By analyzing existing cross correlation between Jupiter Fund Management and Sixt Leasing SE, you can compare the effects of market volatilities on Jupiter Fund and Sixt Leasing and check how they will diversify away market risk if combined in the same portfolio for a given time horizon. You can also utilize pair trading strategies of matching a long position in Jupiter Fund with a short position of Sixt Leasing. Check out your portfolio center. Please also check ongoing floating volatility patterns of Jupiter Fund and Sixt Leasing.
Diversification Opportunities for Jupiter Fund and Sixt Leasing
0.2 | Correlation Coefficient |
Modest diversification
The 3 months correlation between Jupiter and Sixt is 0.2. Overlapping area represents the amount of risk that can be diversified away by holding Jupiter Fund Management and Sixt Leasing SE in the same portfolio, assuming nothing else is changed. The correlation between historical prices or returns on Sixt Leasing SE and Jupiter Fund is a relative statistical measure of the degree to which these equity instruments tend to move together. The correlation coefficient measures the extent to which returns on Jupiter Fund Management are associated (or correlated) with Sixt Leasing. Values of the correlation coefficient range from -1 to +1, where. The correlation of zero (0) is possible when the price movement of Sixt Leasing SE has no effect on the direction of Jupiter Fund i.e., Jupiter Fund and Sixt Leasing go up and down completely randomly.
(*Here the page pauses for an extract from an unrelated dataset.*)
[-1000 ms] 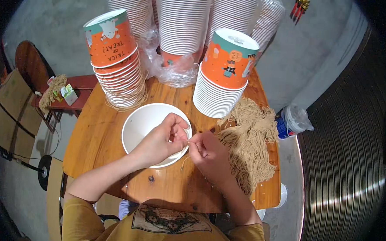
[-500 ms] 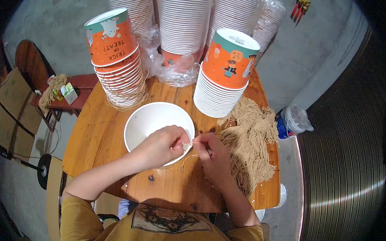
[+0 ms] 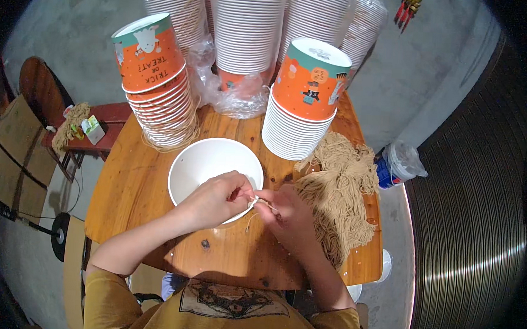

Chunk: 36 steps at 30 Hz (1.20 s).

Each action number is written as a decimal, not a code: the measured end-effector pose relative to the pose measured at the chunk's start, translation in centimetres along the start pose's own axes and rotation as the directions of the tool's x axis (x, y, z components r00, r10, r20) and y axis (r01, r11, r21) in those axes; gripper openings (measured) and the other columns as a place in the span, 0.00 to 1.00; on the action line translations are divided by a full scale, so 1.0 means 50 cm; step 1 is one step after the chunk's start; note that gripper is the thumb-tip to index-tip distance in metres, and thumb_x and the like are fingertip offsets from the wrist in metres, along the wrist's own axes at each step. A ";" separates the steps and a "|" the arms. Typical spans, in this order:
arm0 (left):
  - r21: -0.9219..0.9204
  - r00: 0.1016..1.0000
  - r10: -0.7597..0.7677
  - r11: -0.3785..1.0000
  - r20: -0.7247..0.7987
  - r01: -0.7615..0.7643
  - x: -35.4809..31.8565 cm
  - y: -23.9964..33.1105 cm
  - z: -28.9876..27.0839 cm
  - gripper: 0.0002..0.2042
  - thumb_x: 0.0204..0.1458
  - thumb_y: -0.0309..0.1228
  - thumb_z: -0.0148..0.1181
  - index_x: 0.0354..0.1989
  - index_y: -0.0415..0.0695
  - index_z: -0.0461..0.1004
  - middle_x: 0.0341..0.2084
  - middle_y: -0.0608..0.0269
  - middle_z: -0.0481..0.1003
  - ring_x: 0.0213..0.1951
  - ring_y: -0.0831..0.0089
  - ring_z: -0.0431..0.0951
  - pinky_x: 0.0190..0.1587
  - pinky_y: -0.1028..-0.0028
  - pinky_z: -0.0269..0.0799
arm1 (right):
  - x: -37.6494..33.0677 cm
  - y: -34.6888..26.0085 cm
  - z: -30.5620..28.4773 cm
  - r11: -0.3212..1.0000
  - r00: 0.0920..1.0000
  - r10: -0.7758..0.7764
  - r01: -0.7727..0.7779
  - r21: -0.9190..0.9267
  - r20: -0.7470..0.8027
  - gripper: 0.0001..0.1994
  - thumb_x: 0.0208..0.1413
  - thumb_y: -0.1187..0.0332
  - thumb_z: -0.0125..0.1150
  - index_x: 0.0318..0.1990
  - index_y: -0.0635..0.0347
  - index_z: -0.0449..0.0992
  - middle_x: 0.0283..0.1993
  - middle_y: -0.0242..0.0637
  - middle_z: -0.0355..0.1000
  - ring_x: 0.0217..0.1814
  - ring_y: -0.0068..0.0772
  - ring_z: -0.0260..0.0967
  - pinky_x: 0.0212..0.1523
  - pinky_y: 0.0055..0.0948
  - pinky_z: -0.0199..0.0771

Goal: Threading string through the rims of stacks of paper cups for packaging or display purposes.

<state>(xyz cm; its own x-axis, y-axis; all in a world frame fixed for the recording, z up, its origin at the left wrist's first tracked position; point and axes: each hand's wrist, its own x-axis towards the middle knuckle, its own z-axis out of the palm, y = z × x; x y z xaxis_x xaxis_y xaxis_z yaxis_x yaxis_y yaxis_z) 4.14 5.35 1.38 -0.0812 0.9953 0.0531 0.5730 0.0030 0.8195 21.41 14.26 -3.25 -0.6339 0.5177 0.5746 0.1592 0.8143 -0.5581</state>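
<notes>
Left grip (image 3: pixel 215 200) and right grip (image 3: pixel 289 218) nearly meet, fingertips (image 3: pixel 264 195) apparently pinched, forearms (image 3: pixel 142 240) angled inward.

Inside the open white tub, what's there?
Plain white inner wall shows in the tub; the left hand covers its near right part, so anything there is hidden.

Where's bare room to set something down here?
Bare wood runs from the white-lined tub to the left edge of the table, and from the tub to the near edge. The back is crowded with stacked paper tubs, the right with tan string.
</notes>
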 end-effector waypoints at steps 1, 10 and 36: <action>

Pair Corralation between Jupiter Fund and Sixt Leasing
Assuming the 90 days horizon Jupiter Fund Management is expected to generate 0.91 times more return on investment than Sixt Leasing. However, Jupiter Fund Management is 1.1 times less risky than Sixt Leasing. It trades about 0.02 of its potential returns per unit of risk. Sixt Leasing SE is currently generating about -0.08 per unit of risk. If you would invest 105.00 in Jupiter Fund Management on September 29, 2024 and sell it today you would earn a total of 1.00 from holding Jupiter Fund Management or generate 0.95% return on investment over 90 days.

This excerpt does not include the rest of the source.